=== Section Start ===

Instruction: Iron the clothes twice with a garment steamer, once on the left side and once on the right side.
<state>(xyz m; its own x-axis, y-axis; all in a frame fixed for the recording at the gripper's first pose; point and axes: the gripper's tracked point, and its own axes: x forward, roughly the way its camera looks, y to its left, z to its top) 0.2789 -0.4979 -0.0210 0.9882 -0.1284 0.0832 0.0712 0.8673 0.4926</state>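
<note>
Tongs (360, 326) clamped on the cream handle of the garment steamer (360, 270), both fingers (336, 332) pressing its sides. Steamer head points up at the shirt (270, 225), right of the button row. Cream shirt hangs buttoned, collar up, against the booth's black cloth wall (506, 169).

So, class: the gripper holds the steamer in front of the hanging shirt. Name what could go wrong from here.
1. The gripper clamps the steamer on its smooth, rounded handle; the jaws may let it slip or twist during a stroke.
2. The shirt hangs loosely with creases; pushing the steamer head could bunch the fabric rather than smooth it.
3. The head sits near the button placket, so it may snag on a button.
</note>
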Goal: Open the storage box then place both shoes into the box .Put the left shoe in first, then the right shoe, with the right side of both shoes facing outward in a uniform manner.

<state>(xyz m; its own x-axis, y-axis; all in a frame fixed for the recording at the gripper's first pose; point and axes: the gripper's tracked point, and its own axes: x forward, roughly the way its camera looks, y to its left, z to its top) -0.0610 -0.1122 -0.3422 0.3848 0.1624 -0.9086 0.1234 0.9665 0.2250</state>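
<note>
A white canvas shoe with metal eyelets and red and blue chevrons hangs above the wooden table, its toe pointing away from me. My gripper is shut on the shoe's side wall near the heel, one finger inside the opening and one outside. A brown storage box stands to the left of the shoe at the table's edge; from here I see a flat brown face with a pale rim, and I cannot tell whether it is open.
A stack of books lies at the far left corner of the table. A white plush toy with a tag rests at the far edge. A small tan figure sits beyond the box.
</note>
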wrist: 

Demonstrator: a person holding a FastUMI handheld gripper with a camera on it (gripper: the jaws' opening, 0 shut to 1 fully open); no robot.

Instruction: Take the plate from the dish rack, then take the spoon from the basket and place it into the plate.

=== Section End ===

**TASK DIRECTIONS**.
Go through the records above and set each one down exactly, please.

**YOUR SOLUTION**.
Instruction: Iron the clothes twice with a garment steamer, once on the left side and once on the right side.
<state>(xyz m; its own x-axis, y-axis; all in a frame fixed for the recording at the gripper's first pose; point and axes: the gripper's tracked point, and its own axes: x forward, roughly the way its camera looks, y to its left, z to its top) 0.2789 -0.4979 -0.0210 0.9882 -0.1284 0.0832 0.0712 0.8673 0.4926</state>
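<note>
Tongs (360, 326) clamped on the cream handle of the garment steamer (360, 270), both fingers (336, 332) pressing its sides. Steamer head points up at the shirt (270, 225), right of the button row. Cream shirt hangs buttoned, collar up, against the booth's black cloth wall (506, 169).

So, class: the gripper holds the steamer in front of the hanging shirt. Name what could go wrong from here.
1. The gripper clamps the steamer on its smooth, rounded handle; the jaws may let it slip or twist during a stroke.
2. The shirt hangs loosely with creases; pushing the steamer head could bunch the fabric rather than smooth it.
3. The head sits near the button placket, so it may snag on a button.
</note>
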Goal: Open the storage box then place both shoes into the box .Put the left shoe in first, then the right shoe, with the right side of both shoes facing outward in a uniform manner.

<state>(xyz m; its own x-axis, y-axis; all in a frame fixed for the recording at the gripper's first pose; point and axes: the gripper's tracked point, and its own axes: x forward, roughly the way its camera looks, y to its left, z to its top) -0.0610 -0.1122 -0.3422 0.3848 0.1624 -0.9086 0.1234 0.9665 0.2250</state>
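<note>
A white canvas shoe with metal eyelets and red and blue chevrons hangs above the wooden table, its toe pointing away from me. My gripper is shut on the shoe's side wall near the heel, one finger inside the opening and one outside. A brown storage box stands to the left of the shoe at the table's edge; from here I see a flat brown face with a pale rim, and I cannot tell whether it is open.
A stack of books lies at the far left corner of the table. A white plush toy with a tag rests at the far edge. A small tan figure sits beyond the box.
</note>
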wrist: 

Demonstrator: a person holding a FastUMI handheld gripper with a camera on it (gripper: the jaws' opening, 0 shut to 1 fully open); no robot.

Instruction: Take the plate from the dish rack, then take the spoon from the basket and place it into the plate.

The response to this exercise is finished.